Burying the Season

Antonín Bajaja

Antonín Bajaja: Burying the Season

Original title: Na krásné modré Dřevnici


Genre: novel


Publisher:

Host 2009


ISBN: 978-80-7294-329-6


Pages: 376


Awards:

State prize for Literature 2010, shortlisted for Angelus Central European Literature Award 2018


Foreign editions:

English (Jantar Publishing, 2016, David Short), Polish (Książkowe Klimaty, 2017, Dorota Dobrew)


Rights sold to:

Macedonia (Perun Artis)

Summary


Antonín Bajaja might have called his new novel The End of the Good Old Days in Zlín or A Moravian Amarcord.

This work by Antonín Bajaja is a memoir of a childhood that began with so much promise shortly after the war, when the people of Zlín welcomed their liberators with bread and salt, there was merrymaking and the execution of a “Nazi” on the football field, and the “bourgeoisie“ believed the republic of Masaryk and the prosperity of Baťa would return.
But for the Iron Curtain, Zlín’s becoming Gottwaldov and comrades liquidating the class enemy, this childhood would have been a happy one. Members of the author’s family – his father had a private medical practice, his grandparents a hotel – lost their property, social status and freedom, as did those of their friends who were known as “reactionaries”. The leitmotiv of Bajaja’s book is the gradual disintegration of all that went before and the extinguishing of hope for its return. The childhood was in fact a happy one – after a fashion. The world of the children floated high above the ramparts of its adult equivalent. While the lives of parents and grandparents were disintegrating, the children enjoyed tales of singing communist heavens and had Pioneers’ adventures – until their lives fell foul of history on a grand scale and the tangle of “truthful lies” began to bring forth angst and nightmares.

The work is devised as a series of letters to the author’s sister Jana (Jeanne), with whom he lived through that happy childhood full of promise. Some of the writings in Burying the Season are tragicomical, reminiscent of paper boats. The first of them was written in the 1960s, and they were not intended for publication.

Annotation of the English language publisher of the book (Jantar Publishing):
Burying the Season is an affectionate, multi-layered account of small town life in central Europe beginning in the early 1930s and ending in the 21st Century. Adapting scenes from Fellini’s Amarcord, Bajaja’s meandering narrative weaves humour, tragedy and historical events into a series of compelling nostalgic anecdotes.

The ex-King of Bulgaria, a future president with the unfortunate name Goose, strange visitors and eccentric locals are just a few of the peculiar, but very human, characters drawn by the author experiencing the wonder and disillusionment of their everyday lives.

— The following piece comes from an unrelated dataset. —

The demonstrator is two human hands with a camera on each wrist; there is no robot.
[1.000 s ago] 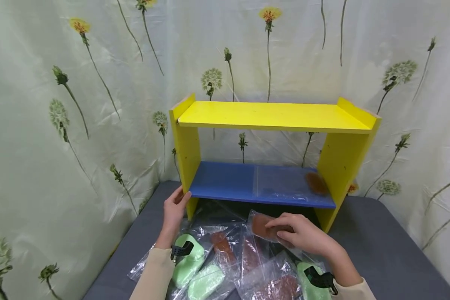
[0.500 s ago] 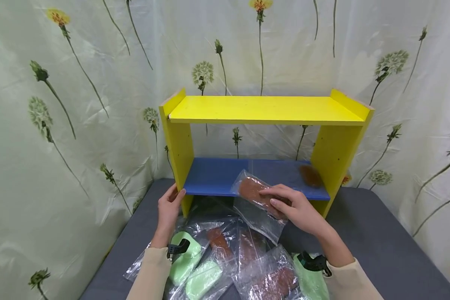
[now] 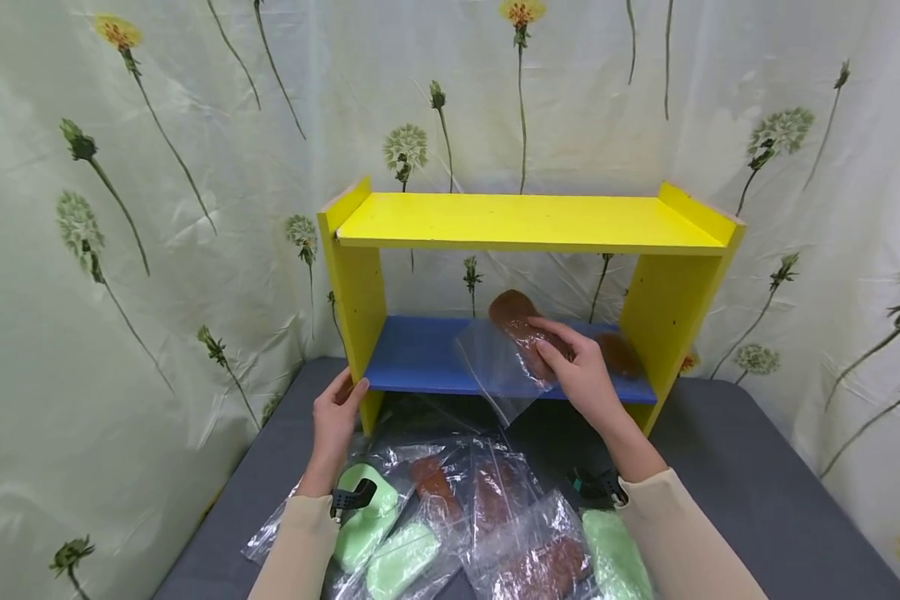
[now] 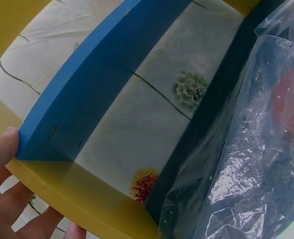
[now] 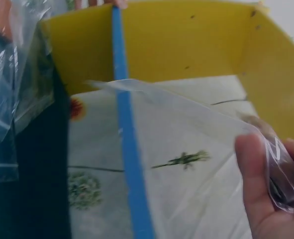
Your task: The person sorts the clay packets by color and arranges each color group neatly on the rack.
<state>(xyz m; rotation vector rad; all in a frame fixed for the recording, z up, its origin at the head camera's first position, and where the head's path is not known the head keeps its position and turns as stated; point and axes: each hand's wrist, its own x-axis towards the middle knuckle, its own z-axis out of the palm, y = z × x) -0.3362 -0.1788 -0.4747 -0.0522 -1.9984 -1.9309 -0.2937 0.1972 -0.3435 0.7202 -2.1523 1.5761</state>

Zlín, Bajaja’s hometown, with its Bauhaus inspired architecture, built by its major employer Baťa Shoes, feature prominently. Friends and family walk, skate, swim, quarrel, love and fall into the local river Dřevnice; disappearing and re-appearing, surviving changing times while their children play Swallows and Amazons. As an essay in remembering, it offers hope.


Reviews

“Nabokov meets Fellini in this tragicomic autobiographical narrative about growing up in provincial post-WWII Czechoslovakia”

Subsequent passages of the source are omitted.